Perhaps the thing I like most about Argent: The Consortium is that avoids the optimal moves of most worker placement games by providing so many interesting ways to play. If you want to be mean, go ahead and cast horrible spells at everyone! If you want to be sneaky, go ahead and quietly accumulate supporters, vault cards, and learn the identity of each voter! There are plenty of aggressive options, but just as many defensive spells and items, all of which provide avenues for seizing control of the university. Chances are you’ll ease into an ebb and flow as you alternate between the aggressive student-murderer and a more pacific “You kidding? I’m not in the lead!”

In addition to those secret voters, there’s more uncertainty to be found in the way a round might end very suddenly if the player going before you decides to take the final bell tower card. You can never be sure how much time you have, creating a hand-wringing tension to whether you should put your grand plans into effect now or wait until you’ve seen your opponents’ strategies develop a bit. After all, you’re never sure what’s in everyone else’s personal discard piles. Was Geoff focusing on gaining mysticism supporters? Is he even aware that mysticism is one of the votes?

This being a game from Level 99, there’s also an intimidating amount of variety packed into the box. Each room in the university has a more complicated B-side, and even the apprentices can take on a second, entirely different set of powers. Which is to say, Argent can provide a completely different game every time it appears on the table.

Desperation. Also, we were having too much fun and didn't take many pictures.

A box shot, just in case I need one more picture.

As for my group, it will be appearing on the table regularly. Hands down, it’s one of the most varied, aggressive, and clever worker placement games I’ve played.

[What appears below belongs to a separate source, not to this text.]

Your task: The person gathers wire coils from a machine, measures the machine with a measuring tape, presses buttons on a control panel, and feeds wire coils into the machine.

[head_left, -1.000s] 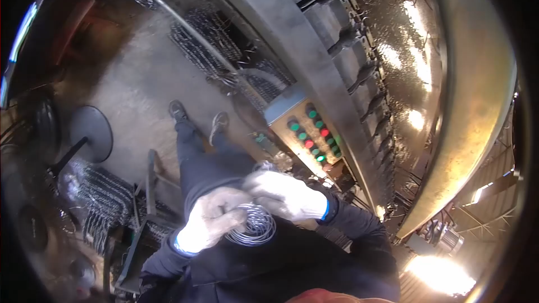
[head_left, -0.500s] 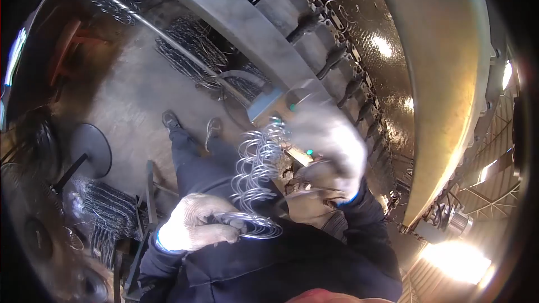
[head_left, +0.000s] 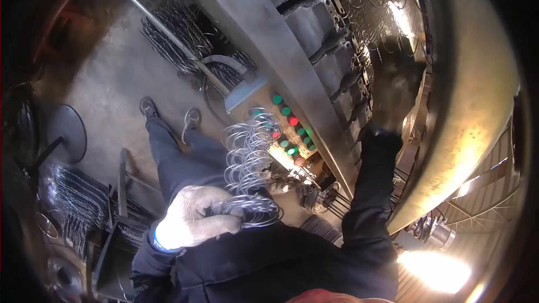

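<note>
My left hand [head_left: 199,216], in a pale knit glove, is closed around the lower end of a bunch of shiny coil springs [head_left: 250,151]. The springs stand up from my grip in front of my body, their upper loops overlapping a control panel [head_left: 266,106]. My right hand [head_left: 396,78] is stretched far out at the right, inside the machine beside its chain [head_left: 365,73]. It lies in deep shadow and is blurred, so its fingers and anything in them cannot be made out. A thin wire coil [head_left: 365,0] lies just beyond it on the shiny metal surface.
The panel carries several green and red buttons. A broad grey metal beam [head_left: 275,50] runs diagonally past it, and a yellowish curved guard [head_left: 477,118] rises at the right. Stacks of springs [head_left: 84,191] stand at the left. A round stool-like disc [head_left: 67,132] is nearby.
My right hand has gone from beside the panel, up and right into the machine, uncovering the buttons. My left hand keeps its hold on the springs. The view has shifted somewhat.
</note>
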The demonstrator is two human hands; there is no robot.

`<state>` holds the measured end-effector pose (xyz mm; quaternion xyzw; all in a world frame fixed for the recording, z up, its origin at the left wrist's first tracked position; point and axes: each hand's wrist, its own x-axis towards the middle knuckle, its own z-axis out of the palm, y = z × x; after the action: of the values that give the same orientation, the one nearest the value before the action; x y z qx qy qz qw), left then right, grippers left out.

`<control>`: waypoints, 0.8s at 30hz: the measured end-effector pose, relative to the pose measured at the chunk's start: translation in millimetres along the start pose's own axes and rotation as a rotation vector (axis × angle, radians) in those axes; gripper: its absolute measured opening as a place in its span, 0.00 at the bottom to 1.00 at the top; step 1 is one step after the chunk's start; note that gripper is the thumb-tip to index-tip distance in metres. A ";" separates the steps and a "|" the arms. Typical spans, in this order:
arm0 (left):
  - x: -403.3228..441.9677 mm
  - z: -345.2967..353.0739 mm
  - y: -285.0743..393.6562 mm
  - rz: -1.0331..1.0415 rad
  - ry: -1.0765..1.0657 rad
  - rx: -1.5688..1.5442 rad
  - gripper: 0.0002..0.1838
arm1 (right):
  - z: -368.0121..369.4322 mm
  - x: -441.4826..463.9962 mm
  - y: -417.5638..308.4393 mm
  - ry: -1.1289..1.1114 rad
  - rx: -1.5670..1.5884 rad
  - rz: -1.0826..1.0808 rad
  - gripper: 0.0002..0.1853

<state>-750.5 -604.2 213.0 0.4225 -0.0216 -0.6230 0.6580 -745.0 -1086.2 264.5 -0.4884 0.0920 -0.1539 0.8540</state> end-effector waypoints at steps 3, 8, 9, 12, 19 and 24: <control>2.2 9.8 -2.3 0.014 0.007 -0.004 0.12 | 53.0 -62.5 30.6 0.265 -0.734 -0.198 0.27; 3.2 16.7 3.3 0.300 -0.052 0.137 0.10 | 170.7 -105.3 70.9 -0.934 -1.184 0.053 0.18; 1.3 17.2 6.8 0.292 -0.072 0.151 0.10 | 170.8 -117.2 76.7 -0.858 -1.194 0.045 0.19; -10.4 21.4 16.0 0.060 0.072 0.045 0.09 | 168.8 -116.5 58.6 -0.762 -1.251 -0.032 0.17; -13.4 31.9 -3.1 0.034 0.077 0.068 0.10 | -9.9 -87.4 3.7 0.136 -2.606 -0.709 0.19; -6.5 41.7 -30.3 -0.010 0.054 -0.012 0.10 | -5.1 -26.1 -6.0 0.144 -0.544 -0.231 0.21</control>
<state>-799.3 -616.8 225.3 0.4354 0.0018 -0.6148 0.6576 -771.9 -1084.0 267.3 -0.6943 0.1338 -0.2538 0.6600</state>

Posted on November 11, 2014, in Board Game and tagged , , , . Bookmark the permalink. 11 Comments.

  1. My wallet is weeping…

  2. Is there any mechanism by which you break ties or resolve conflicts by resorting to a battle in War of Indines? If so, I’m sold.

  3. By far one of the more machiavellian games I’ve played. For different reasons Dogs of War and Dead of Winter also had a good mix of theme and hidden information mechanics that make all of these games the cut-throat politicking be incredibly fun and varied.

  4. Why, whomever could have been locked in a blood feud in this game? Surely not…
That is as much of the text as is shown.